LightRocket / Getty Images

Lumentum’s record quarter showed a company hitting its stride

The index news landed just days after Lumentum reported fiscal third-quarter results on May 5, 2026, that were hard to ignore.

Revenue came in at $808.4 million, up 90% year-over-year (YoY) and a new company record, according to a company statement. But Hurlston’s point about margins is worth sitting with. 

Gross margin improved 540 basis points quarter-over-quarter (QoQ). Operating margin expanded 700 basis points QoQ. For a company growing revenue at 90%, that kind of margin expansion doesn’t happen by accident.

I crunched the numbers on the earnings trajectory, too:

  • Q3 FY2026 non-GAAP EPS: $2.37 vs. $0.57 in Q3 FY2025
  • Q3 FY2026 GAAP net income: $144.2 million vs. a $44.1 million loss in Q3 FY2025
  • Q2 to Q3 revenue jump: from $665.5 million to $808.4 million
    Source: Lumentum Third Quarter of Fiscal Year 2026 Financial Results

The company also ended the quarter with $3.17 billion in cash, cash equivalents, and short-term investments, up $2.02 billion from the prior quarter, largely due to a Series A Convertible Preferred Stock issuance in March 2026.

What Lumentum actually makes, and why AI infrastructure needs it

Lumentum isn’t a household name, but it sits inside some of the most critical infrastructure being built right now.

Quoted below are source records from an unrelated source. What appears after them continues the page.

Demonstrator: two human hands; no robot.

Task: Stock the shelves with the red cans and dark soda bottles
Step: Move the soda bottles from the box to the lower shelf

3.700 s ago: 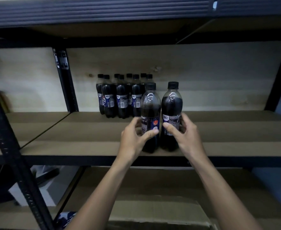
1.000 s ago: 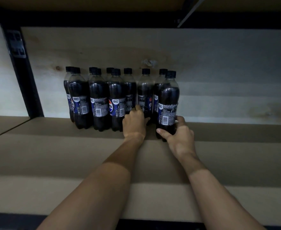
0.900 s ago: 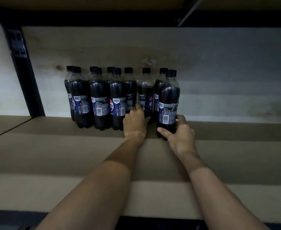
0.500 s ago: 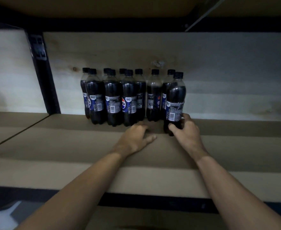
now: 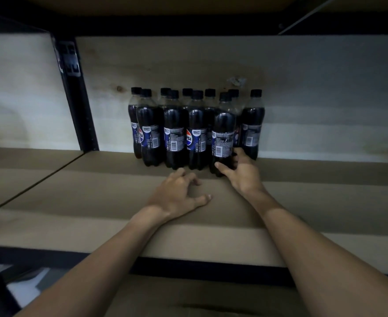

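Soda bottles (image 5: pixel 173 124), dark plastic with black caps and blue labels, stand upright in a tight cluster at the back of the flat brown shelf (image 5: pixel 85 197). Your right hand (image 5: pixel 243 173), arm outstretched, wraps thumb and fingers round the base of the front right bottle (image 5: pixel 223 124); your left hand (image 5: pixel 178 195) rests on the shelf just before the cluster, fingers loosely curled, holding nothing.
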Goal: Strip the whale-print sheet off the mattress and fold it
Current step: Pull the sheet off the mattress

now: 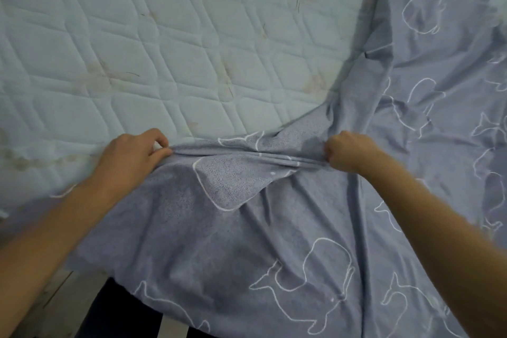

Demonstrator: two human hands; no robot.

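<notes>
The sheet (288, 241) is thin woven cloth, matt grey-blue, with whale outlines printed in white. Its turned-over underside shows a paler, grainy weave. The cloth looks soft and is full of creases. The mattress (137, 35) has a quilted fabric cover, pale and matt, padded between stitched lines, with faint brownish stains on the surface.
</notes>
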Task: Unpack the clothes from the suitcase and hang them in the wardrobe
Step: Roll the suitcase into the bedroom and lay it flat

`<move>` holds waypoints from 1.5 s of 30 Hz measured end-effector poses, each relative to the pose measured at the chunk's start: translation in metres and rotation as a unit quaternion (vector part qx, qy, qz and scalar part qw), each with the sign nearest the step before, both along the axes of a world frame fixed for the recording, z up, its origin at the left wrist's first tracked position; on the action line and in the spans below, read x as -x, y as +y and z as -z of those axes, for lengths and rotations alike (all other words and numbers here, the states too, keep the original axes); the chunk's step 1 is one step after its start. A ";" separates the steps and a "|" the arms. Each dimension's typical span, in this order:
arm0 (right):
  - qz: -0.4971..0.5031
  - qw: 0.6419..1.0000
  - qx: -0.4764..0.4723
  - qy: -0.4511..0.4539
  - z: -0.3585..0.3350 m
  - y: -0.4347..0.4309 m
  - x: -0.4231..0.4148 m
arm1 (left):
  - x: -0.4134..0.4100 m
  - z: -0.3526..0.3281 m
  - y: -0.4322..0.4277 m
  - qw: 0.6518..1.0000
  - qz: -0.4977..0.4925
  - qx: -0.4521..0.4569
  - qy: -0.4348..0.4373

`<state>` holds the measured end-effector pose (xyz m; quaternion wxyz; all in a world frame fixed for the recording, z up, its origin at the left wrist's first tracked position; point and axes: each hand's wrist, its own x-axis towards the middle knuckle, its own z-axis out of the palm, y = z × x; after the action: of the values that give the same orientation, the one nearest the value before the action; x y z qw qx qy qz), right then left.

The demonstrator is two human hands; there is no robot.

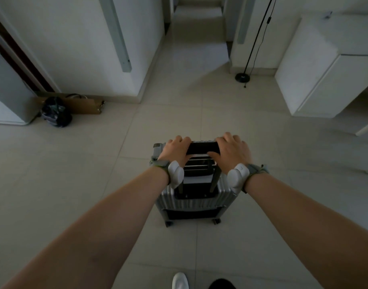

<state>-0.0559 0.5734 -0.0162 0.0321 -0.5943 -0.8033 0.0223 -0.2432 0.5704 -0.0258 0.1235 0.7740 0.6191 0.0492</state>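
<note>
Silver suitcase (196, 198) upright; left hand (174, 152), right hand (232, 152), fingers (177, 140) curled round black handle (203, 148).

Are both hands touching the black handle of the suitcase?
Touching. The head view shows the left hand and the right hand each curled over one end of the handle, raised above the silver suitcase, with no gap.

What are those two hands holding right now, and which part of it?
The silver ribbed hard-shell suitcase, by its black pull-out handle: the left hand grips the left end, the right hand the right end.
</note>
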 end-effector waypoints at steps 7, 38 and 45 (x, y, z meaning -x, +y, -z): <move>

The company manufactures optical and photonic products – components that move data through fiber networks at the speed of light.

Its two core business segments are Cloud & Networking and Industrial Tech. The first is where AI growth is showing up most directly. Lumentum makes optical circuit switches — a component embedded in the AI hardware stack — along with chips, modules, and subsystems used in telecommunications and data center networking.

Related: Lumentum stock price target surges 55% on Nvidia ties

The second segment covers commercial lasers for industrial, scientific, and oversight applications.

Hurlston specifically called out “co-packaged optics” and “optical circuit switches” as growth drivers still in early innings. “As our key growth drivers of co-packaged optics and optical circuit switches begin to kick in,” he said in the company statement, “we would expect further increases in earnings power.”

That’s a management team signaling the story isn’t over.

Lumentum’s Q4 outlook points to another record quarter

Lumentum guided Q4 fiscal 2026 revenue between $960 million and $1.01 billion, according to the company’s statement. At the midpoint, that’s roughly 18% sequential growth from Q3’s already-record $808 million.

The company also guided non-GAAP operating margin of 35% to 36% and non-GAAP diluted EPS of $2.85 to $3.05 for the quarter, a meaningful step up from Q3’s $2.37.

More Tech Stocks:

My review of the trajectory suggests Lumentum is not just growing. It’s accelerating. Revenue, margins, and earnings are all moving in the same direction at the same time. That combination, paired with forced buying from index funds ahead of the May 18 inclusion date, gave Monday’s, May 12, move a fundamental backbone that pure momentum rallies rarely have.

The Nasdaq-100 doesn’t hand out invitations lightly. Lumentum, it seems, had already done the work to deserve one.